If a client does not wish to make any gifts to an exempt beneficiary the NRB will be applied against their taxable estate in the usual way. The client has no choice about whether to use it or not.
A married testator who wants to leave assets to their surviving spouse may choose the extent to which their NRB is used.
The testator could:
leave their whole estate to their spouse, so spouse exemption applies and none of the NRB used, or,
make gifts to non-exempt beneficiaries and give the remainder to their spouse, so the NRB will be used in whole or part (depending on the value of the gifts to non-exempt beneficiaries).
If a couple (married or not) have children, it is common for the couple to want to leave assets to each other following the death of one of them, and on the death of the survivor, leave the estate to their children.
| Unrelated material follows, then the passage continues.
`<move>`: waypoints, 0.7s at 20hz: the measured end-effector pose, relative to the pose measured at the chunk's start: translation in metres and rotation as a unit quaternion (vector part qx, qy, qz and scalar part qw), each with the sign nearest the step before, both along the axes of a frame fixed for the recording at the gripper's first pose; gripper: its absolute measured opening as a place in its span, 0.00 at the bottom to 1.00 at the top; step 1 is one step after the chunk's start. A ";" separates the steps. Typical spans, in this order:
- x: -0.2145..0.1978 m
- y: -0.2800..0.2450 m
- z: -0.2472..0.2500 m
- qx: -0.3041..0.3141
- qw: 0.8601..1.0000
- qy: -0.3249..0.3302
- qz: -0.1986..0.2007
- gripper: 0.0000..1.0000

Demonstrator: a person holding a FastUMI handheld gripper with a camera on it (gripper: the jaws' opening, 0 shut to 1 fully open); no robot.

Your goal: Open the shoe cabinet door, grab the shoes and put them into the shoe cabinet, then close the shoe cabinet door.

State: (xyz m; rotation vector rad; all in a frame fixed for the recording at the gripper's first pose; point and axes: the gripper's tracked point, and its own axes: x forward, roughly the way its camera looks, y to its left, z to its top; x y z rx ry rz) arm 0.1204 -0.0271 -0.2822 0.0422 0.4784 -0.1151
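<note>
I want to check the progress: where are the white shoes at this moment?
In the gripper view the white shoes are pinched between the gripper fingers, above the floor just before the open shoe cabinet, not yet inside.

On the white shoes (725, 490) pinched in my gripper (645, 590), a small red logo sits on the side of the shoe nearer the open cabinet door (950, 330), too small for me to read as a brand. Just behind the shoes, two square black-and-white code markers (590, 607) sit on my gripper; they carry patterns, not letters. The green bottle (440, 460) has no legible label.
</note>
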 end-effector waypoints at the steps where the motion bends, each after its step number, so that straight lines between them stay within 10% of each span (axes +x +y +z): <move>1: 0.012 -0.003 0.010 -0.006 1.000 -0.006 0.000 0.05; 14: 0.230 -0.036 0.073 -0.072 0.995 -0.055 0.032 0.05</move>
IHT is only payable on an estate where the NRB is used in full.
A client will often be interested in reducing the IHT burden for their family as a whole rather than just themselves as an individual.
Tax planning often requires the will drafter to consider the IHT implications following the death of the couple and their combined estate. The client objective is often long term and is to maximise the amount that can pass down a generation to children or grandchildren.
NRB: Married couples
Prior to 2007 it was not possible for one spouse to pass on their NRB to the survivor.
To the extent a testator’s NRB was not used on their death it was wasted.
A will that left everything to a spouse did not utilise any of the NRB because the whole estate qualified for 100% spouse exemption.
The assets of the first to die would pass to the survivor and be taxed on the survivor’s death after the deduction of only the survivor’s NRB.